**What this task involves:** Of the lines in the data below, count the ones holding the string "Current", and answer with that number only.

**Data for this task:**
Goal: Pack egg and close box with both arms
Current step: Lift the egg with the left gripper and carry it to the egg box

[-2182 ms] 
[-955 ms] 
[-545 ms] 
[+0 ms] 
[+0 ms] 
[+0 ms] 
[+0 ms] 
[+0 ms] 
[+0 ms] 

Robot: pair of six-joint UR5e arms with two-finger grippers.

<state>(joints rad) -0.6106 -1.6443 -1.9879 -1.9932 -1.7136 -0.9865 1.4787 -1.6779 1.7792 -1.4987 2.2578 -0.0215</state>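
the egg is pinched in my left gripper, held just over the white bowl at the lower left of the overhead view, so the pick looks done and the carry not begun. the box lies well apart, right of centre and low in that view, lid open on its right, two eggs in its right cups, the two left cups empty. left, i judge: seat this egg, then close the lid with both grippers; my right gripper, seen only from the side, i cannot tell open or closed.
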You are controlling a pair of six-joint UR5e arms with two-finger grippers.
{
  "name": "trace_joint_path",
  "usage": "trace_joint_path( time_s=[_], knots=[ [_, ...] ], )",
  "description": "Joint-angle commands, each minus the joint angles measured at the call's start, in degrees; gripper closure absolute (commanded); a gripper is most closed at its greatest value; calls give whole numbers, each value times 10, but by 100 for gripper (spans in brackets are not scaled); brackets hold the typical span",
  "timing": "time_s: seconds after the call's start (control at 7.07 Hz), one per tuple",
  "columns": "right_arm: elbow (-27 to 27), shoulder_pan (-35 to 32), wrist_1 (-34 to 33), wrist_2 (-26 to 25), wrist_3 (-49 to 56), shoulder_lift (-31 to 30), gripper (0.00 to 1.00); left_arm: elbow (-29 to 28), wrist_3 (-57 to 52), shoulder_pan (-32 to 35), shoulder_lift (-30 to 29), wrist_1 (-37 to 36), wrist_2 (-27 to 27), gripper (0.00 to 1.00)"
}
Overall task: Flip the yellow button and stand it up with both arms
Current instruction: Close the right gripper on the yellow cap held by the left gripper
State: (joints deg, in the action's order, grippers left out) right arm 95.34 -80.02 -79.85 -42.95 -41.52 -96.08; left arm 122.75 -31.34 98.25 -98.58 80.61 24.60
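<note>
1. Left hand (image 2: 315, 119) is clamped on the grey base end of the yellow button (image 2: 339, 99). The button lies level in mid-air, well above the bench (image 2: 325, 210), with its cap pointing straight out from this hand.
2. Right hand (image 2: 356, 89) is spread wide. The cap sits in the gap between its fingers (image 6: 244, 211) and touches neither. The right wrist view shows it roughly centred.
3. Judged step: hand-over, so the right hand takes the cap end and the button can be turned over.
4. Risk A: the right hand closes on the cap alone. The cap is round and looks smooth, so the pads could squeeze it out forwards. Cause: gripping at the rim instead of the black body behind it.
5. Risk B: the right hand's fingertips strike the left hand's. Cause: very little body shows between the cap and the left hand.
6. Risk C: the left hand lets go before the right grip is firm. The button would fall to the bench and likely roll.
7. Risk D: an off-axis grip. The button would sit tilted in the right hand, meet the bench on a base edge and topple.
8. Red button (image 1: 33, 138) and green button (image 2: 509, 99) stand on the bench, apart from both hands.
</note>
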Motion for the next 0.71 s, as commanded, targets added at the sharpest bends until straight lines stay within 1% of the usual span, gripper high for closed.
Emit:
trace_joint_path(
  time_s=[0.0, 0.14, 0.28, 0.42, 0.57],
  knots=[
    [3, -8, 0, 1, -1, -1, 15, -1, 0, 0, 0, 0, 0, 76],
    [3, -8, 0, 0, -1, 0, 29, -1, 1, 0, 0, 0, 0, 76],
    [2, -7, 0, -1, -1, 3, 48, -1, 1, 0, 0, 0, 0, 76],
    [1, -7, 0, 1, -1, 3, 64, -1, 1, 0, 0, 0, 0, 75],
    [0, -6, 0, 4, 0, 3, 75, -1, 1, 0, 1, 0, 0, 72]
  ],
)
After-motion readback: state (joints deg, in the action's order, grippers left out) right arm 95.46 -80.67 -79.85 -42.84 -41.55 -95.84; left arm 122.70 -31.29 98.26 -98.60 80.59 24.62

**Result of this exercise:** 2